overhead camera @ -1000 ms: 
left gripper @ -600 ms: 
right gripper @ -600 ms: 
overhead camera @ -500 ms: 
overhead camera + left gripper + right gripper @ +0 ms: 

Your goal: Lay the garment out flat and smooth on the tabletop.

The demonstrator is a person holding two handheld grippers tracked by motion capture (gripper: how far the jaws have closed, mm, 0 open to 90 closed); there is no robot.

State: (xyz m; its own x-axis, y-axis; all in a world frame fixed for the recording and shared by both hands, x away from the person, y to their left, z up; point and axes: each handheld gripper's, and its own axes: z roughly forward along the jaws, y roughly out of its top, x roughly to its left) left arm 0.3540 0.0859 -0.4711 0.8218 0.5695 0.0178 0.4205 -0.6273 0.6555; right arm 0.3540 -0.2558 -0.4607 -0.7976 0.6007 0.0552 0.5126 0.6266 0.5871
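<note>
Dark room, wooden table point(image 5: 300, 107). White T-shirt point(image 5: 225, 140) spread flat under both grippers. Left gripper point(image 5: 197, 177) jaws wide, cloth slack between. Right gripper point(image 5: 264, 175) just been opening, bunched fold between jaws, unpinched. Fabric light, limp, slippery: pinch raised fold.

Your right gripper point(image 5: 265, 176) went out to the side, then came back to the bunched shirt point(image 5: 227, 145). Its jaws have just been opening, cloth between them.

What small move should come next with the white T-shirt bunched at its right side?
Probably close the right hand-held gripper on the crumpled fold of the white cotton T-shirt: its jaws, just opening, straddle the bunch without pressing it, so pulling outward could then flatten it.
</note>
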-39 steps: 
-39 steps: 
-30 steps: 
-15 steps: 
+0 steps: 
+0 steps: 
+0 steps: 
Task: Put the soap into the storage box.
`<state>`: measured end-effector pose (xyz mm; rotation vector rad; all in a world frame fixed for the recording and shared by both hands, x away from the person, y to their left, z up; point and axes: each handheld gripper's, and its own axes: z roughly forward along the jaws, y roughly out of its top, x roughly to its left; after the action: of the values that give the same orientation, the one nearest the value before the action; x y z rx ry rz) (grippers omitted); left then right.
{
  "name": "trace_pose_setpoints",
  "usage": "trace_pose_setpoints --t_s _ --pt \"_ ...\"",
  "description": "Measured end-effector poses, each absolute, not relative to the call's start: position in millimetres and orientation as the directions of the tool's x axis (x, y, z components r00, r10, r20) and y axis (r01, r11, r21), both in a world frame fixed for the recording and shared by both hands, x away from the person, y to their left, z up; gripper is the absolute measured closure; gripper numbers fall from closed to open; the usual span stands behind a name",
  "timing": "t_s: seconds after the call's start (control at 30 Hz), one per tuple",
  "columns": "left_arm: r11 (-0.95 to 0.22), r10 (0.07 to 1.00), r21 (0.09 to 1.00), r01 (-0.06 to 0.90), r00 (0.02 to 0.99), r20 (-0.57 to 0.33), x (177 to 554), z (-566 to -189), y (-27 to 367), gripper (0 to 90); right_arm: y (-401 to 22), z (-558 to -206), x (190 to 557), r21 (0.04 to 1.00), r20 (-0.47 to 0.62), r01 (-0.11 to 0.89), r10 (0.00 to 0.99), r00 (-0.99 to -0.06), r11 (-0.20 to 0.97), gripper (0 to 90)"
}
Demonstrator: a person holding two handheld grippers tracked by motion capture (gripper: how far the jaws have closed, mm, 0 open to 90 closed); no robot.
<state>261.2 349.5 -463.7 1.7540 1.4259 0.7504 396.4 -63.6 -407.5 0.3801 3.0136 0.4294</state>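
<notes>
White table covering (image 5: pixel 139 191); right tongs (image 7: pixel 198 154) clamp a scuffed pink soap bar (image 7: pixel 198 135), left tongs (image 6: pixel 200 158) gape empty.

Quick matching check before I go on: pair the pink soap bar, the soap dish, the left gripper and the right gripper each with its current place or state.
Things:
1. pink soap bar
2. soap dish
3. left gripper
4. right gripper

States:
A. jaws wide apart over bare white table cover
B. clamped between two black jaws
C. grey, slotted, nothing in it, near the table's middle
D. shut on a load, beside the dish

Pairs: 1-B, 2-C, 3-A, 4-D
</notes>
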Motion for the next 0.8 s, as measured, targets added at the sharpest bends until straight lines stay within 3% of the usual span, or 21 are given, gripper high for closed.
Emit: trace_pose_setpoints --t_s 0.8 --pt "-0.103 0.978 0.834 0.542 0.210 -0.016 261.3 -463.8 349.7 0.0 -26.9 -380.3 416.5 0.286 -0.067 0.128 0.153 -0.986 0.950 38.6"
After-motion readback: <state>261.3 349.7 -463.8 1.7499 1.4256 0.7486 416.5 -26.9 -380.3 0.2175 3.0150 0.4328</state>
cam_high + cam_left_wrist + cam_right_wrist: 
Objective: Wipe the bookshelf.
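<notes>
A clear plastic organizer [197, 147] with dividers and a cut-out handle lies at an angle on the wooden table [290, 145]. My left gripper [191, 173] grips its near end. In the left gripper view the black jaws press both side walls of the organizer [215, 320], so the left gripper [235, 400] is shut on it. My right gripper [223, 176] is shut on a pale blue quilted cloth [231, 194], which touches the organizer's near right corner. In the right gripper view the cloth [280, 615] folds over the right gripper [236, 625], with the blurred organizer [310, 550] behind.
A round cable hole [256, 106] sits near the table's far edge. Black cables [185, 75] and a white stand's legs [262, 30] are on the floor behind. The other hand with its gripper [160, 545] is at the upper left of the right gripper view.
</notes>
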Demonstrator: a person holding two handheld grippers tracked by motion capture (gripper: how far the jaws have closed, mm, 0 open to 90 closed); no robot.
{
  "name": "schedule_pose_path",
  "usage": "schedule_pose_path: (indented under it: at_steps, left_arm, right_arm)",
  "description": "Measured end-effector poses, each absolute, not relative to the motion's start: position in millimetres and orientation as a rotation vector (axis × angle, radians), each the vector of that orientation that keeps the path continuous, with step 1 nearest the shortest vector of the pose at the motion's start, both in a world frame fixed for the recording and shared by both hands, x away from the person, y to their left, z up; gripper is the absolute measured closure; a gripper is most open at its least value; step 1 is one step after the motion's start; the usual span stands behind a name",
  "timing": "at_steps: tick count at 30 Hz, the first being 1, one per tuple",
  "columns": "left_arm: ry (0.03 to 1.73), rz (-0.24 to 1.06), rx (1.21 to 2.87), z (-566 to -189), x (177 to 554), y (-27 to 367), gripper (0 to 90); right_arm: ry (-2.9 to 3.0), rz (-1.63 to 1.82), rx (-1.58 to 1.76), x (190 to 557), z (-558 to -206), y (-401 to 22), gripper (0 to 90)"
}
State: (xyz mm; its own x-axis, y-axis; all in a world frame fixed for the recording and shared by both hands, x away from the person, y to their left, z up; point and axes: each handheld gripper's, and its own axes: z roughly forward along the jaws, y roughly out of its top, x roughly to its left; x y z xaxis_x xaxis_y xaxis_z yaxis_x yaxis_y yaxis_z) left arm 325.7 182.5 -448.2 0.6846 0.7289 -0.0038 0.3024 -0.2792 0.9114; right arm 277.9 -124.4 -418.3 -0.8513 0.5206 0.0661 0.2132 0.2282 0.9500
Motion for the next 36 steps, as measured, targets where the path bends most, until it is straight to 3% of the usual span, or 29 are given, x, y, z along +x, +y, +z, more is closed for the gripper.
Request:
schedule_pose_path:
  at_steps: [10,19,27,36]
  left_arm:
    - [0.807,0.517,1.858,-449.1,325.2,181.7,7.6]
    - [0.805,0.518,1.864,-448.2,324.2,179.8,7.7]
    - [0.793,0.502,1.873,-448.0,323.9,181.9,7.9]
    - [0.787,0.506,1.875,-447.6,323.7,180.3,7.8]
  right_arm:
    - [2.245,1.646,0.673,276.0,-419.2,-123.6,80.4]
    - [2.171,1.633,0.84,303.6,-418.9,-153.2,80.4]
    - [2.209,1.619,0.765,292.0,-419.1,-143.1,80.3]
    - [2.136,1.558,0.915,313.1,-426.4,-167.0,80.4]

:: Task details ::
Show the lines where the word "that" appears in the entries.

:: Reply ::
`<state>`: measured end-effector pose (xyz mm; rotation vector rad; all in a world frame fixed for the recording and shared by both hands, x away from the person, y to their left, z up; point and axes: each handheld gripper's, and its own axes: z roughly forward along the jaws, y roughly out of its top, x roughly to its left; after the action: of the values that give the same orientation, the one nearest the value before the action; x y z rx ry rz) (grippers omitted); left then right.
  "description": "Measured end-effector poses, each absolute, not relative to the motion's start: position in millimetres and orientation as a rotation vector (axis × angle, radians), each the vector of that orientation that keeps the path continuous, with step 1 nearest the shortest vector of the pose at the motion's start, both in a world frame fixed for the recording and shared by both hands, x away from the person, y to their left, z up; gripper is the absolute measured closure; a gripper is most open at its least value; step 1 is one step after the motion's start; the usual span stands behind a name",

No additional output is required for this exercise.